**Records for the task:**
----------

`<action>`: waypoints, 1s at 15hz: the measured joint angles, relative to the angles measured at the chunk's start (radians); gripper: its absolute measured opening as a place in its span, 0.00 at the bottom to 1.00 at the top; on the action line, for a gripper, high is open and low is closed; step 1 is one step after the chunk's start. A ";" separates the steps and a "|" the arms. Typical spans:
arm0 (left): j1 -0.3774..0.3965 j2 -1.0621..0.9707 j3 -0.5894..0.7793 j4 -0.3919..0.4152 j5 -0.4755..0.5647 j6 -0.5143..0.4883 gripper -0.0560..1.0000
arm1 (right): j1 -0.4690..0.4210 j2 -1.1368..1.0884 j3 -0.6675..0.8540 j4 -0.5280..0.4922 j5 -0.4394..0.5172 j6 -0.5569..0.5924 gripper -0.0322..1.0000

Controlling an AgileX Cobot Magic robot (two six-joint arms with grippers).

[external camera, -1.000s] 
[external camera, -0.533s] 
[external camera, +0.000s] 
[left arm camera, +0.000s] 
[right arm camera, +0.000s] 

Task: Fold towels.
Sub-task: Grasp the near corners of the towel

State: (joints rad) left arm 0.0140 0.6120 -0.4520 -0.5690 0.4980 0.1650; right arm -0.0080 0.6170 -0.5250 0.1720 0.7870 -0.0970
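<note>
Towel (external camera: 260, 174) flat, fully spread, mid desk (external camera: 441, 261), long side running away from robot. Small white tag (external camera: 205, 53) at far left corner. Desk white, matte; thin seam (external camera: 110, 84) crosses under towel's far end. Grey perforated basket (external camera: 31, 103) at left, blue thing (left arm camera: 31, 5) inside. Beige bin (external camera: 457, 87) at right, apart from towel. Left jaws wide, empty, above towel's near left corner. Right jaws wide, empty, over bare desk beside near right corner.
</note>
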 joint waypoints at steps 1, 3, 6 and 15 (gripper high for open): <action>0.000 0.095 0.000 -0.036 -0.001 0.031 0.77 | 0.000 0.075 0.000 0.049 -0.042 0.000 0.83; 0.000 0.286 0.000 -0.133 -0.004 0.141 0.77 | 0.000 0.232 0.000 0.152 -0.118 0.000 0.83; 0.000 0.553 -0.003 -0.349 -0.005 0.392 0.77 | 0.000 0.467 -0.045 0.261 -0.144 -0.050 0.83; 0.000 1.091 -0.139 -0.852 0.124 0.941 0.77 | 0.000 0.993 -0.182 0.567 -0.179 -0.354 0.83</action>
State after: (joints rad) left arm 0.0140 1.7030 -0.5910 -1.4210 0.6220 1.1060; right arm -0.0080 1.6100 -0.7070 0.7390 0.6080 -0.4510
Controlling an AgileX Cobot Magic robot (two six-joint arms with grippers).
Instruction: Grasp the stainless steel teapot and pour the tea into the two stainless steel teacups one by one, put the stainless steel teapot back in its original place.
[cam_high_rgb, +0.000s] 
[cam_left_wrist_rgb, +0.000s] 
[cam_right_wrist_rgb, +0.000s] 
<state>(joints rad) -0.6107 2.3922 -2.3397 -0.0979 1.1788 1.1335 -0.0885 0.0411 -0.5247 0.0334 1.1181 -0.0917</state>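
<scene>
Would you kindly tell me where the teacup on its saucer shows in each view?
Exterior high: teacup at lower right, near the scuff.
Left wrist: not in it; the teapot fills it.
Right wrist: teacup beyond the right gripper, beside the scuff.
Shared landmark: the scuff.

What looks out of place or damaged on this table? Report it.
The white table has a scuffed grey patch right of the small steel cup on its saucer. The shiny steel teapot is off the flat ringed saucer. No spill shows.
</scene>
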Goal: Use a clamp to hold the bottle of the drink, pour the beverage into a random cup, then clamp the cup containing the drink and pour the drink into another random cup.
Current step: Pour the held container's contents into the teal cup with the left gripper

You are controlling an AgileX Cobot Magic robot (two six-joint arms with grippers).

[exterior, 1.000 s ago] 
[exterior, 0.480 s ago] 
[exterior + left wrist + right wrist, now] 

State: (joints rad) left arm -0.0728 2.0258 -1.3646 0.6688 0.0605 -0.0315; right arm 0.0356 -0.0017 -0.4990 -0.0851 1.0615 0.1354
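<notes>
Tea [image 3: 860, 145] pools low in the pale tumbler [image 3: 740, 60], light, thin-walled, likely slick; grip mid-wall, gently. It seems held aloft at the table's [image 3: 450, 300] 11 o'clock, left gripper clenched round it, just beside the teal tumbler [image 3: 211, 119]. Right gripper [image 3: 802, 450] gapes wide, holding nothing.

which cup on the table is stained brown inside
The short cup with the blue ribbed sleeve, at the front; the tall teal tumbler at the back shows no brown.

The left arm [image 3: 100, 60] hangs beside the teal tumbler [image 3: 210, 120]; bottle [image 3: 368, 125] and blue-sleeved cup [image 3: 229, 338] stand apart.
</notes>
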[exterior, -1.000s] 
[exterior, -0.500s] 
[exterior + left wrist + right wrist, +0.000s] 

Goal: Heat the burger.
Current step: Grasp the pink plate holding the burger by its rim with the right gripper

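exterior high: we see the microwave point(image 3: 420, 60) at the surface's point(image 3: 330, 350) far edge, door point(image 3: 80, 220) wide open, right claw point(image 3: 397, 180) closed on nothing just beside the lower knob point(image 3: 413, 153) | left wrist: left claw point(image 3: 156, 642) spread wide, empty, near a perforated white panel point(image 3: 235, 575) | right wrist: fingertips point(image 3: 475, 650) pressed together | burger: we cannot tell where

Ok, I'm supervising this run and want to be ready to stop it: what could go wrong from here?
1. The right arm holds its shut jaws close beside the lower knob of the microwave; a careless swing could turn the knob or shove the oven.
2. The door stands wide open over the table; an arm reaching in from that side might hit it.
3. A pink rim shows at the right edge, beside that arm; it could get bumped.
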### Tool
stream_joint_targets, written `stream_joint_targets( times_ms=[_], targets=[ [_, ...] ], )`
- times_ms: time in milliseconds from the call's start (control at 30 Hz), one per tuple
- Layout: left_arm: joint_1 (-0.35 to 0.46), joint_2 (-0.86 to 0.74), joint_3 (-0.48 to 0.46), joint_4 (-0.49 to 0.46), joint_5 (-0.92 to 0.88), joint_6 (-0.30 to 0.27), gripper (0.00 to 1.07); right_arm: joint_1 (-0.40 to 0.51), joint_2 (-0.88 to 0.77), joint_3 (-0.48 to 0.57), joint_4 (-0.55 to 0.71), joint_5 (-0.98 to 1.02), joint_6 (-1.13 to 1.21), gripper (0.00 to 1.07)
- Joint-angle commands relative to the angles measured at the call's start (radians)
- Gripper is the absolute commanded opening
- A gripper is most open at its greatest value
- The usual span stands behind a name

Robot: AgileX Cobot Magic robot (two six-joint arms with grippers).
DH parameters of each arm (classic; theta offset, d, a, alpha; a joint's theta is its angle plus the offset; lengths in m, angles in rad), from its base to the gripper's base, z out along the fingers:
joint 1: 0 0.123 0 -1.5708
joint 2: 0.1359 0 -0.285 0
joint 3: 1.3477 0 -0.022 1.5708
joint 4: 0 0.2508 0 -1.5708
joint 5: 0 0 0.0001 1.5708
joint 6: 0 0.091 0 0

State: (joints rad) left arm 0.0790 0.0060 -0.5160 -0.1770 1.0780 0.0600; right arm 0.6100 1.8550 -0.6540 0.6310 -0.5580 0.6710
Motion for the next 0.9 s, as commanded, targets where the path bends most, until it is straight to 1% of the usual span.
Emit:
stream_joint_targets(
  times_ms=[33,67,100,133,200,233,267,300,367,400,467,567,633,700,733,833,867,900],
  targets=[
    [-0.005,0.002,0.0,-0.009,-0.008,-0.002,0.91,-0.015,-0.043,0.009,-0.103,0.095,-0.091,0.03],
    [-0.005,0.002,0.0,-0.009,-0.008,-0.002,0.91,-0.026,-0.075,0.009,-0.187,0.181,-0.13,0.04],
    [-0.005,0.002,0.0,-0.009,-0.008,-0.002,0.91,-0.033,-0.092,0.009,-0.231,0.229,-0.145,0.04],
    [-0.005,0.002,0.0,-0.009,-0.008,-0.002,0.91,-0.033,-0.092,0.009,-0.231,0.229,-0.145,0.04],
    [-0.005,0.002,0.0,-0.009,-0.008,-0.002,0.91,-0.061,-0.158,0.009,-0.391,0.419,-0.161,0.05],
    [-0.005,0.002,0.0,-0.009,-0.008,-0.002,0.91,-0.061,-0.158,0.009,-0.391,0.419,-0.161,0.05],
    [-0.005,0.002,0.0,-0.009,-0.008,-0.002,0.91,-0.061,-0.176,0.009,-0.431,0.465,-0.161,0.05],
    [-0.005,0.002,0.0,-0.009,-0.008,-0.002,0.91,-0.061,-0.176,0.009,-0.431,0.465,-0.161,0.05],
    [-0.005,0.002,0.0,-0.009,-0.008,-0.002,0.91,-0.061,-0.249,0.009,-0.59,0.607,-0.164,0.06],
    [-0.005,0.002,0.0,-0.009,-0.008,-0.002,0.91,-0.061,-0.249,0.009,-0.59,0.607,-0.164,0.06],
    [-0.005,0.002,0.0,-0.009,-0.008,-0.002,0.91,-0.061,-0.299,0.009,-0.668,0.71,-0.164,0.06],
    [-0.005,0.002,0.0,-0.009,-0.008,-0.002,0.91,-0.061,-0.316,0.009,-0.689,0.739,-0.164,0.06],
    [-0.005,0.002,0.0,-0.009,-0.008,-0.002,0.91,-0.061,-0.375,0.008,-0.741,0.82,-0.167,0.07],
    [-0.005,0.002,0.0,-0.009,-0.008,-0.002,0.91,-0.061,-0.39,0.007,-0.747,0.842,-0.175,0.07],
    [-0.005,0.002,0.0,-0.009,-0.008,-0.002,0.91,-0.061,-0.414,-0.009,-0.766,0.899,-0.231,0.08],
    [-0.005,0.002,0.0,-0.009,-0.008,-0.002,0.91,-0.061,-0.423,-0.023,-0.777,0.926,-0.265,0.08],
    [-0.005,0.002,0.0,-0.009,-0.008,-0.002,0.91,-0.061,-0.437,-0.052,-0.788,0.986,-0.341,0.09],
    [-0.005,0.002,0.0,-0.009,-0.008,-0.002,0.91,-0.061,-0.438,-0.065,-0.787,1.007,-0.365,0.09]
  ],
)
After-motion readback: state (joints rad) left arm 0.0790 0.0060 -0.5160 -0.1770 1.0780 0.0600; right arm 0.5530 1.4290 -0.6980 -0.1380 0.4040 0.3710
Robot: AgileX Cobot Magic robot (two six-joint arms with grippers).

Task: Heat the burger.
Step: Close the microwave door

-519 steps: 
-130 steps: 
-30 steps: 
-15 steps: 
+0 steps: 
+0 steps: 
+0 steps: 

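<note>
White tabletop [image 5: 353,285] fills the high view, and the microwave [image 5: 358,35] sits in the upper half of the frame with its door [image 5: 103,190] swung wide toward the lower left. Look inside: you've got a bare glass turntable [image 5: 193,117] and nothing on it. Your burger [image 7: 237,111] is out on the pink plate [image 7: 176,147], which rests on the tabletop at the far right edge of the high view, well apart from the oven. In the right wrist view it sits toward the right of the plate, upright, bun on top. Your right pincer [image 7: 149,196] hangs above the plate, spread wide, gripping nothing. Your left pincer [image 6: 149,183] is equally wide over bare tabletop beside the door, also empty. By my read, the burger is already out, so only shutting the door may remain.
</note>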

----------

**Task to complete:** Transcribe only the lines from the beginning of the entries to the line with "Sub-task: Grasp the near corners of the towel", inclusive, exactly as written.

**Task output:**
`<action>`: waypoints, 1s at 15hz: the measured joint angles, relative to the angles measured at the chunk's start (radians); gripper: its absolute measured opening as a place in its span, 0.00 at the bottom to 1.00 at the top; on the action line, for a gripper, high is open and low is closed; step 1 is one step after the chunk's start. A ";" separates the steps and a "|" the arms. Typical spans:
arm0 (left): j1 -0.3774..0.3965 j2 -1.0621..0.9707 j3 -0.5894..0.7793 j4 -0.3919..0.4152 j5 -0.4755..0.5647 j6 -0.5143..0.4883 gripper -0.0560..1.0000
arm1 (right): j1 -0.4690..0.4210 j2 -1.1368..1.0884 j3 -0.6675..0.8540 j4 -0.5280..0.4922 j5 -0.4394..0.5172 j6 -0.5569..0.5924 gripper -0.0322..1.0000

Controlling an AgileX Cobot Magic robot (two six-joint arms with grippers).

[external camera, -1.000s] 
[external camera, -0.533s] 
[external camera, +0.000s] 
[left arm camera, +0.000s] 
[right arm camera, +0.000s] 

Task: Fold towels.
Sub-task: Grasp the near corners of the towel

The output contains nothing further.